Women are inherently abundant by design. We can make multiple babies, we bleed every month, we produce milk—heck, we even secrete vaginal bacteria that’s vital for a baby’s optimal gut health. Nearly every function of our body replenishes life. For example, check out the life-giving power of your reproductive fluids.

Menstrual blood: Researchers have discovered that stem cells found in menstrual blood may have the potential to be used in treatments for stroke, liver damage, and other conditions. Period blood doesn’t seem so “dirty” anymore, does it?

Breast milk: New science suggests that nipples absorb a baby’s saliva, which may program the mammary glands to pump out made-to-order germ fighters the baby needs.
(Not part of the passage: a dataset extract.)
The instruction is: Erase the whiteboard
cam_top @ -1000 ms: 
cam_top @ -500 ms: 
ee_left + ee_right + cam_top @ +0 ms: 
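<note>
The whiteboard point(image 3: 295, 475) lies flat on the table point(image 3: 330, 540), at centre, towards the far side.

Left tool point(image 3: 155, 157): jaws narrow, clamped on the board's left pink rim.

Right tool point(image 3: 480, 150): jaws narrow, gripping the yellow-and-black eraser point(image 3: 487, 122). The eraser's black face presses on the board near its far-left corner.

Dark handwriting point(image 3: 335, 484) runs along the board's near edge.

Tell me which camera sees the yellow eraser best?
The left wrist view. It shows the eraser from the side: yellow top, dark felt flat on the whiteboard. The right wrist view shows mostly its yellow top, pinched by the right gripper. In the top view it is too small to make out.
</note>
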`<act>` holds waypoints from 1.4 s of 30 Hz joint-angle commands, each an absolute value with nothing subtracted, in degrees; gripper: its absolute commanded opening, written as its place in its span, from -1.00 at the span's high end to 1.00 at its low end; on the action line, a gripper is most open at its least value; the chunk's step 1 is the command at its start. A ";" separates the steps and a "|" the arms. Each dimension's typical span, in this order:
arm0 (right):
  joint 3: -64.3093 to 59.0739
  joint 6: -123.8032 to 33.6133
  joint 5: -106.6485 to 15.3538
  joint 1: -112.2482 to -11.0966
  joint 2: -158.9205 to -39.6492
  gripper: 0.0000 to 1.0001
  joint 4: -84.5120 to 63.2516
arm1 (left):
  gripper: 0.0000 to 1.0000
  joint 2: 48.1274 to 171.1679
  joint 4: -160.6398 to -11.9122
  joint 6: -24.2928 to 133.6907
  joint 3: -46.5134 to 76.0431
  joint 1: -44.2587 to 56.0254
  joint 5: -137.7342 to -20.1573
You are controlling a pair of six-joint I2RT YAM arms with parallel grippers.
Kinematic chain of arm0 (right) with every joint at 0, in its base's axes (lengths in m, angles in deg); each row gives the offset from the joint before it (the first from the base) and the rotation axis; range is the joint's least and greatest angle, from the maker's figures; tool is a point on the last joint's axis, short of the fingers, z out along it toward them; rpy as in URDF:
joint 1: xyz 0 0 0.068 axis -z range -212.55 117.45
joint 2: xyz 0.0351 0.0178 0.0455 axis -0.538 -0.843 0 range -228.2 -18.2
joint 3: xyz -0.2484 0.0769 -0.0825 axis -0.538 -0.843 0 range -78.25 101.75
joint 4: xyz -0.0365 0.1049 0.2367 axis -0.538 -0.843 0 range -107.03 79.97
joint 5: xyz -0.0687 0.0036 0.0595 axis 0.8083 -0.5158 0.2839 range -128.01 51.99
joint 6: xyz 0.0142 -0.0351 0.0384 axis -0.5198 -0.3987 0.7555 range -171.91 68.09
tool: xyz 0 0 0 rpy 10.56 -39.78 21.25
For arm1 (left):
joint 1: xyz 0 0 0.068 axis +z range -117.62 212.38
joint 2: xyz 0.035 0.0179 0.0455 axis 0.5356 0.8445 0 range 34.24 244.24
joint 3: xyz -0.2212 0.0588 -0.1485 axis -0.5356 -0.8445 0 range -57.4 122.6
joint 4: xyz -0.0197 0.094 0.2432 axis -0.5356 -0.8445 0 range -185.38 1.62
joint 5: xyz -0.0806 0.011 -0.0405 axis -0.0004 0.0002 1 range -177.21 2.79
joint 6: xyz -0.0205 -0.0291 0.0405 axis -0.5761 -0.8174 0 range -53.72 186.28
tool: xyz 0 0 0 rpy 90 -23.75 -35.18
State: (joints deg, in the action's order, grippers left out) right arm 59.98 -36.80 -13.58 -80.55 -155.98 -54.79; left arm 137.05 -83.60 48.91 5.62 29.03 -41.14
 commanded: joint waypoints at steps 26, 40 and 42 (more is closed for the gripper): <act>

One study in 2013 showed that immune factors in a mother’s milk change quickly in response to a baby’s infection. It’s Mommy, MD, to the rescue!

Vaginal secretions: Bacteria in the birth canal seeds a baby’s gut microbiome for optimal health. Babies born by cesarean section, who miss out on this bacterial bath, have a much higher risk of developing chronic immune disorders, such as asthma, allergies, juvenile arthritis, inflammatory bowel disease, and even leukemia, according to a study published in 2014 that included two million children over a span of 35 years. The medical community is finally tuning in to this critical process; a 2016 pilot study that involved swabbing C-section babies’ mouths and bodies with their mothers’ vaginal bacteria showed promise for restoring the babies’ gut microbiome. Now that’s pussy power!

Meanwhile, more research is being done on fecal transfers—which involve transplanting fecal matter from a healthy donor into the gastrointestinal tract of another—to treat conditions like Crohn’s disease and ulcerative colitis. Why not look to the female body’s treasures instead? Our much-maligned fluids have so much untapped potential. Who knows what could be possible if researchers devoted as much interest to women’s fluids as they do to, well, poop?


Life in the Boys’ Club

There’s no denying it: we have been living in a man’s world—although, thankfully, with more women in leadership positions in the private and public sectors, this reality is bound to change, and soon. Our cultural values prioritize masculine energy of individuality and linear progression at the expense of all else, which is reflected in the breakdown of our communities and the disregard for the health of our planet. In addition, our foundational beliefs about our own health are largely informed by research done by men, on male subjects. Even our daily routines are all based on the 24-hour male cycle. Yes, men have a hormonal cycle too! We just never talk about their cycle, because we cater to it every day. We’ll learn more about our own hormonal symphony soon, but for now, let’s look at a day in the life of male hormones.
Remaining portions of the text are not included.